In dynamic programming, we also solve problem by combining solutions to subproblems. But rather than solving same sub-problem repeatedly, we solve each sub-problem once and store calculated value in extra memory or look up table to avoid recomputation. When same sub-problem appears again, we return already stored solution in the memory. This is an idea of Time-Memory Trade-Off, where we use extra space to improve time complexity from exponential to polynomial time.
From a coding interview and application perspective, dynamic programming is one of the most popular problem-solving techniques to master. Before moving forward to idea and implementation steps of dynamic programming, let’s start by understanding a critical challenge with the recursive solution of finding nth Fibonacci.
In the Fibonacci sequence, every number is the sum of two preceding numbers. For example: 0, 1, 1, 2, 3, 5, 8, 13, 21, 34, 55, 89, 144, …. So we can easily define recurrence relation to calculate nth terms of Fibonacci using (n - 1)th and (n - 2)th term.
Recursive structure: fib(n) = fib(n - 1) + fib(n - 2)
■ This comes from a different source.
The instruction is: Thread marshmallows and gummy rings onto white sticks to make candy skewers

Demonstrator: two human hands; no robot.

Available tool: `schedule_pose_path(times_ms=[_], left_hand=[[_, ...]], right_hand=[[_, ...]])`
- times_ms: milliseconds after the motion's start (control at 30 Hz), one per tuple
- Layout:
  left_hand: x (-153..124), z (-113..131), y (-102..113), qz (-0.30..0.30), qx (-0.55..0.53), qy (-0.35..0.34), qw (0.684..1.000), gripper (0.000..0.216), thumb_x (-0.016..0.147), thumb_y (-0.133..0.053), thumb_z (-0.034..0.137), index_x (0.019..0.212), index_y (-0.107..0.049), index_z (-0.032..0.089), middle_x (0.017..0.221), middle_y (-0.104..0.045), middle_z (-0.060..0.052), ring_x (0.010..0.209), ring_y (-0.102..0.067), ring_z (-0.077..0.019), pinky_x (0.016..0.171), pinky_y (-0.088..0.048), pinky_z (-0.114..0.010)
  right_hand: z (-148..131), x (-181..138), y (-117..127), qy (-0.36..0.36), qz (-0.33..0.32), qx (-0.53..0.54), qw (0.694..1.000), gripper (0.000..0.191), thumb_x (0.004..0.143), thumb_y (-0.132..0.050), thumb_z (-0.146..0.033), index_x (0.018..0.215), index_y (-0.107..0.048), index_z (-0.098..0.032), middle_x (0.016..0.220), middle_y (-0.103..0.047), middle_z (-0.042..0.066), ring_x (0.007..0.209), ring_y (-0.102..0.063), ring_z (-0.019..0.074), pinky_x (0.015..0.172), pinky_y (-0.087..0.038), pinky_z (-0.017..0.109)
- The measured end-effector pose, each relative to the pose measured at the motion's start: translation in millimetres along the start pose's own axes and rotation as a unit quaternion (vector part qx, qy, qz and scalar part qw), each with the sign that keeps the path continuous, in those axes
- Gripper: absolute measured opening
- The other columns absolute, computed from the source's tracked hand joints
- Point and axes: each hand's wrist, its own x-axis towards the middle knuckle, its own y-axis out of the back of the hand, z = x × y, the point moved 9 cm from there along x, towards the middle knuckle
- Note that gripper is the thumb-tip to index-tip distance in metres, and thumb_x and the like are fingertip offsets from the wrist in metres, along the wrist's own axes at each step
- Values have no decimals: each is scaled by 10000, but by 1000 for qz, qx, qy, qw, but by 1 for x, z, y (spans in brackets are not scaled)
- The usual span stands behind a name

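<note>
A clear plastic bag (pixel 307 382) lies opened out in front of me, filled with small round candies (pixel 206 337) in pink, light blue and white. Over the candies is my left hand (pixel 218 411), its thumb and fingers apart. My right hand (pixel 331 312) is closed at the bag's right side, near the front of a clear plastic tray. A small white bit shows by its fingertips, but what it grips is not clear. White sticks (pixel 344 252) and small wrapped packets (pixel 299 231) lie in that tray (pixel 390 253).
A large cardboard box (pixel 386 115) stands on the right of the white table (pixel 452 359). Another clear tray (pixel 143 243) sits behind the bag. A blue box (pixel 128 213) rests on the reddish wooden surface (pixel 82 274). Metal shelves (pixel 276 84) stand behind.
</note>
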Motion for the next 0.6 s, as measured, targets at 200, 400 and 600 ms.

Base case: fib(0) = 0 and fib(1) = 1
Here we are solving the problem of finding nth Fibonacci using the solution of finding (n — 1)th and (n — 2)th Fibonacci, where fib(0) and fib(1) are base cases. So we can easily implement the recursive solution by combining the solution of these two sub-problems.
int fib(int n)
{
if (n <= 1)
return n
else
return fib(n - 1) + fib(n - 2)
}
The above solution looks simple and elegant, but it is highly inefficient. Let’s understand the reason by creating recursion tree diagram.
There are two recursive calls and one addition operation at each step of recursion. In other words, we are doing O(1) operation at each recursive call. So time complexity of finding nth Fibonacci = O(1) * (Total number of recursive calls)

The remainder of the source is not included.